▶ [TASK BRIEF]: Look below for the line that has "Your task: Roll". Set down the lines from there through the line that has "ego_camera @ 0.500", exactly as written.

▶ [GIVEN DATA]:
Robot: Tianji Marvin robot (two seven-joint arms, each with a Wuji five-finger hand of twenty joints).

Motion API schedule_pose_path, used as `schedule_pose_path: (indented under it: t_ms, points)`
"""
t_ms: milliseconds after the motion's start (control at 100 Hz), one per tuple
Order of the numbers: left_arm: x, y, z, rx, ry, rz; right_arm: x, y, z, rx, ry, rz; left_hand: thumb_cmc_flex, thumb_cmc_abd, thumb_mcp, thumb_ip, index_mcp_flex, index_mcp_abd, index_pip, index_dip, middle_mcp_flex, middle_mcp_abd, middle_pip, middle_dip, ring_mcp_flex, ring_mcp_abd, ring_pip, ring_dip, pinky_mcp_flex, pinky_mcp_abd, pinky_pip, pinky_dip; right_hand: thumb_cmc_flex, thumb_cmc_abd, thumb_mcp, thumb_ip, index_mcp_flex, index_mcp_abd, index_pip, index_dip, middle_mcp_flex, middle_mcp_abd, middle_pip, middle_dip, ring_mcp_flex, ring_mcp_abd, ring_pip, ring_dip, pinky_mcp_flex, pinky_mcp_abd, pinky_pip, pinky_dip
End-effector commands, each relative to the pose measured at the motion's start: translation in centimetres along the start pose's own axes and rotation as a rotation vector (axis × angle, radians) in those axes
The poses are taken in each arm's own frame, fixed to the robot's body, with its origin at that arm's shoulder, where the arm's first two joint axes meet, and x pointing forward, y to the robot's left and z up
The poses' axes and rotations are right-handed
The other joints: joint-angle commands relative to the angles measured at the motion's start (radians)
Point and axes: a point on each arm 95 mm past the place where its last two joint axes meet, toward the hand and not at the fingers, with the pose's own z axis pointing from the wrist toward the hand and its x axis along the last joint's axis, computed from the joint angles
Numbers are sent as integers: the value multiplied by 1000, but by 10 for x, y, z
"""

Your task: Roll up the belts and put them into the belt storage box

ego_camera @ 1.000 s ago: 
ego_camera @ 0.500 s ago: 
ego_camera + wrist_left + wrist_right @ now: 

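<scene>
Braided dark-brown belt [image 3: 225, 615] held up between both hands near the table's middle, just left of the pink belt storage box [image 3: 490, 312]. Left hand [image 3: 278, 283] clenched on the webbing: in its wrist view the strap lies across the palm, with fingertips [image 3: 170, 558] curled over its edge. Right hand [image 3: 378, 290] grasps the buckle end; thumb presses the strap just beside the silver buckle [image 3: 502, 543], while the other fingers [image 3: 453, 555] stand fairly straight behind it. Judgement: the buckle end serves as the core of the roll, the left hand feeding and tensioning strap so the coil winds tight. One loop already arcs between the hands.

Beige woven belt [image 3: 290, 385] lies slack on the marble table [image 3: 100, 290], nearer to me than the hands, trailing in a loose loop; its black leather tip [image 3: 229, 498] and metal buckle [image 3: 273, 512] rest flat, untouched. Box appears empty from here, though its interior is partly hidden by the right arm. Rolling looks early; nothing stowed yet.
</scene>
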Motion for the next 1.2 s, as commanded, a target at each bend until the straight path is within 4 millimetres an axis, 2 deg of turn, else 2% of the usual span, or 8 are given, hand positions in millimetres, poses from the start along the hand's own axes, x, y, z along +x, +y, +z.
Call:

▶ [EXPECTED ANSWER]:
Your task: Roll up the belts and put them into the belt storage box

ego_camera @ 1.000 s ago: 
ego_camera @ 0.500 s ago: 

This answer is complete as written.